> Aim of the exercise:
The answer must consist of every line in the data below that holds the word "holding".

> Study material:
· · · ·

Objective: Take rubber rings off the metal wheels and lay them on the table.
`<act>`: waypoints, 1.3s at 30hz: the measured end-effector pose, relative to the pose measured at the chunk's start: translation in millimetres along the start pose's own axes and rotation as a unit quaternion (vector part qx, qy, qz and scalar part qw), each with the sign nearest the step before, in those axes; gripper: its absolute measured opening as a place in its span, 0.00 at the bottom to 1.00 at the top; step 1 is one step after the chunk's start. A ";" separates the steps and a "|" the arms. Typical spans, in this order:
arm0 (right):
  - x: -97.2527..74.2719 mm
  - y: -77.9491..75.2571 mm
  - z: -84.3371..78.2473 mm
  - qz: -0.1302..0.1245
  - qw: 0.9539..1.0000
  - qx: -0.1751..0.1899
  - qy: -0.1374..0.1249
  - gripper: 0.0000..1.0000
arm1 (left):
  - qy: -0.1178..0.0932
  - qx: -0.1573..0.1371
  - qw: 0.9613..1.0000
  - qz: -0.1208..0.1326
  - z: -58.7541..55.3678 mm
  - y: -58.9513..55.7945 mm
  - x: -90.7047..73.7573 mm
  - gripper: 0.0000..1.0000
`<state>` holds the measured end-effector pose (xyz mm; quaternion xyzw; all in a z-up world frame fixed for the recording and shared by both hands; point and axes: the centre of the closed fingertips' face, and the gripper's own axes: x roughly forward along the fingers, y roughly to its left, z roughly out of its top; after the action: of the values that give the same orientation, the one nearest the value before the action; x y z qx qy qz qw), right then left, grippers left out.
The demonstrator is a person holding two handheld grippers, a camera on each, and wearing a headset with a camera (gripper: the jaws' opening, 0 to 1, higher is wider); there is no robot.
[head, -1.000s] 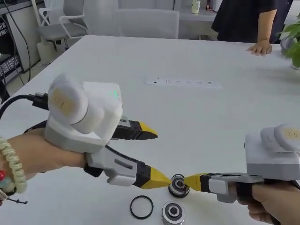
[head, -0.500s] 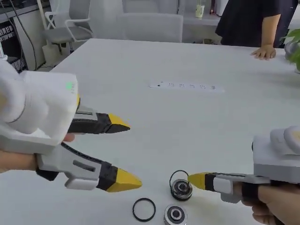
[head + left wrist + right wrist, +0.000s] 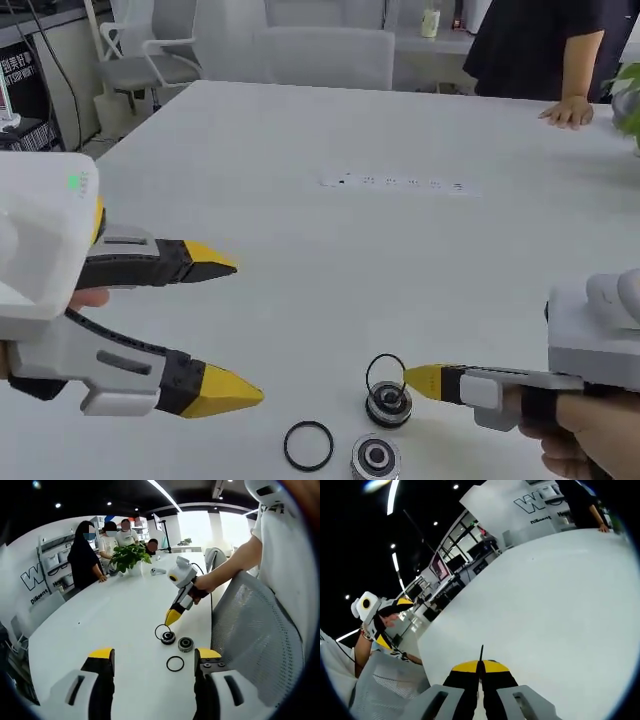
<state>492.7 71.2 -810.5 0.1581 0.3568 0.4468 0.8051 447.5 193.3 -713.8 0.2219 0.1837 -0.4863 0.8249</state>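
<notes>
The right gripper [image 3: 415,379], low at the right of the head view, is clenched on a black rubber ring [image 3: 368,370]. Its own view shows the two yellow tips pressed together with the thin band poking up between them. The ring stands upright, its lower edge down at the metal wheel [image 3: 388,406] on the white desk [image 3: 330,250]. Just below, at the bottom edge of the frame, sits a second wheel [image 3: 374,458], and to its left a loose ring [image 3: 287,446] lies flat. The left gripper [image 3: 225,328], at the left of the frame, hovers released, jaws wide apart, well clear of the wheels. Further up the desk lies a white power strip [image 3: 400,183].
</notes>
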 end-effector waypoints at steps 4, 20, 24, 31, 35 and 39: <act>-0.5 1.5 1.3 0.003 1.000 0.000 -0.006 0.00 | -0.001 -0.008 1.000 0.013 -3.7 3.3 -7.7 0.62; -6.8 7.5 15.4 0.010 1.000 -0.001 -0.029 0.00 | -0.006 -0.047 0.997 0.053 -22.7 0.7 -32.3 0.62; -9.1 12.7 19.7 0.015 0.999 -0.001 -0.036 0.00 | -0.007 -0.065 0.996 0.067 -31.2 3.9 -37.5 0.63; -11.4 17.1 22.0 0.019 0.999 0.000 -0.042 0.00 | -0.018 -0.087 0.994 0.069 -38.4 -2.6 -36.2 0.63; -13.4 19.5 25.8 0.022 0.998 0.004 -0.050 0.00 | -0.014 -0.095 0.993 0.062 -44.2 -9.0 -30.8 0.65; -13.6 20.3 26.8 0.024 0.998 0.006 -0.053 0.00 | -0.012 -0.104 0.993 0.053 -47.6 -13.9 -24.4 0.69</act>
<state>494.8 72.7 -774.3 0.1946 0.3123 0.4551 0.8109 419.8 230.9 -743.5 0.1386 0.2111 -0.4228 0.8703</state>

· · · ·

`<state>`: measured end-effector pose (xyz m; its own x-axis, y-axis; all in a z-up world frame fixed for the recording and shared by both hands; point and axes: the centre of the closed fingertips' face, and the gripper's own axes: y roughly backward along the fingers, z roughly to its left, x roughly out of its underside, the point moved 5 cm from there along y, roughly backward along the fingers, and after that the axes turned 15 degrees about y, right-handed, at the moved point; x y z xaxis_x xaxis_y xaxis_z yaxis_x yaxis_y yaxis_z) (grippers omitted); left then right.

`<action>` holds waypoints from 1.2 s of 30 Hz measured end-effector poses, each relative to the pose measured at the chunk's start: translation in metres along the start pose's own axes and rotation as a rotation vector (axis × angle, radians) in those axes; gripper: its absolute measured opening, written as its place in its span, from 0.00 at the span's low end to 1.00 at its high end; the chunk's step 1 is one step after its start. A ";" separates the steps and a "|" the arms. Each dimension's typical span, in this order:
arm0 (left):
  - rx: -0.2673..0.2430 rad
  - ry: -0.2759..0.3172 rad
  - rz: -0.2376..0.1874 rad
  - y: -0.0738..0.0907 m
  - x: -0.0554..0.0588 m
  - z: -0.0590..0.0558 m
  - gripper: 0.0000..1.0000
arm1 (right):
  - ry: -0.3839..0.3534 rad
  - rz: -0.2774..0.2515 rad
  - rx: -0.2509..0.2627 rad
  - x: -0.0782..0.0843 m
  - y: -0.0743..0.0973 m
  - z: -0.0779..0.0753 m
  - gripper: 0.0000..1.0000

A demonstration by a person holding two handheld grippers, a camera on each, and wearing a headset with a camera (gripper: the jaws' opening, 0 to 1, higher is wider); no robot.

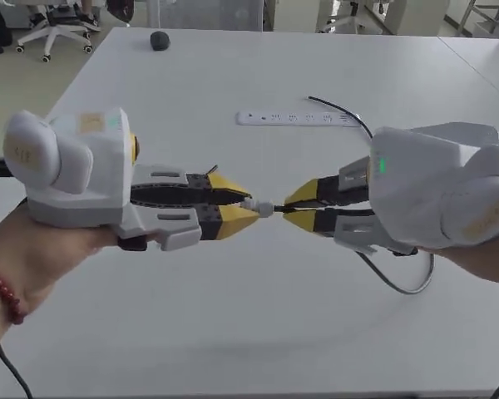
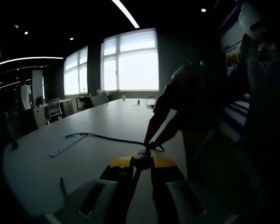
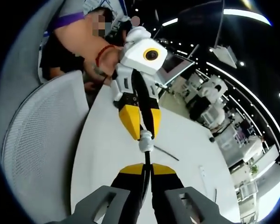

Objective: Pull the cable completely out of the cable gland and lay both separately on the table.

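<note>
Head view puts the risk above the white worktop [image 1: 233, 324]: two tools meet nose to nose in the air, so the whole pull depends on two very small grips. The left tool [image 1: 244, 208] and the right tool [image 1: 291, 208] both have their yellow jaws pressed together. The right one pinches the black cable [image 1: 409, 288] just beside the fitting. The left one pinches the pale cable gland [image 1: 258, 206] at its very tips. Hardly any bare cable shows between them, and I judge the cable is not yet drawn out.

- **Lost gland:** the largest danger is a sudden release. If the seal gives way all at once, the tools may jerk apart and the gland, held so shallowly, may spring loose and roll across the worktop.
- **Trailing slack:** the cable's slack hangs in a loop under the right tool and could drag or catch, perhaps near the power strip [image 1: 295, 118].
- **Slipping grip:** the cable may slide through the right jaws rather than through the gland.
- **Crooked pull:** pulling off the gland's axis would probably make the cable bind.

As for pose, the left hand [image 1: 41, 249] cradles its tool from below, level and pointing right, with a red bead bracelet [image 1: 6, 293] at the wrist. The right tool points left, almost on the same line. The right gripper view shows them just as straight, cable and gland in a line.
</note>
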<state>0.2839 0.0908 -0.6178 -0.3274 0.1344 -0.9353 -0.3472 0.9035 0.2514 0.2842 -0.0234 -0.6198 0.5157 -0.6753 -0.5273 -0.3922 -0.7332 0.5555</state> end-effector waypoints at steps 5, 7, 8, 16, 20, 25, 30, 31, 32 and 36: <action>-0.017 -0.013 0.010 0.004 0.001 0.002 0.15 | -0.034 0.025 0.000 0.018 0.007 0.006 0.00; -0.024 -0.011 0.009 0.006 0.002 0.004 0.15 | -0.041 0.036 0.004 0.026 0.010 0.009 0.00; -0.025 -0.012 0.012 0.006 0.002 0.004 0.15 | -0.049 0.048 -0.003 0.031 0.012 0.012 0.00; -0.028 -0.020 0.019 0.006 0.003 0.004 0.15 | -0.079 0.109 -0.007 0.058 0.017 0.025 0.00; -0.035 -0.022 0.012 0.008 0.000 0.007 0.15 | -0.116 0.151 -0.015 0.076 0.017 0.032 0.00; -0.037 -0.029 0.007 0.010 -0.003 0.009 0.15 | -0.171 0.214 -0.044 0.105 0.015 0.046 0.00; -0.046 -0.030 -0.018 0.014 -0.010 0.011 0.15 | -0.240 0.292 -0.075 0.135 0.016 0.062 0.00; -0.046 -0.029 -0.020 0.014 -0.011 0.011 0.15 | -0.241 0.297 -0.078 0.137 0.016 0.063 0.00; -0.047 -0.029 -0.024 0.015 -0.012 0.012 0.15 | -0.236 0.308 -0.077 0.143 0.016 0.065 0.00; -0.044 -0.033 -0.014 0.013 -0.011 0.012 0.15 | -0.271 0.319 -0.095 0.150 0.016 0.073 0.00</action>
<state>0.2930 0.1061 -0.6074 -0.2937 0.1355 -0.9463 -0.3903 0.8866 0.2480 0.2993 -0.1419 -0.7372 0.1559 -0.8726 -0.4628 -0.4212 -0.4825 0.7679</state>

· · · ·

> Response to this exercise:
The demonstrator is a person holding two handheld grippers, a camera on each, and wearing a headset with a camera (gripper: the jaws' opening, 0 to 1, higher is wider); there is no robot.
A demonstration by a person holding two handheld grippers, a camera on each, and wearing a headset with a camera (gripper: the jaws' opening, 0 to 1, higher is wider); no robot.

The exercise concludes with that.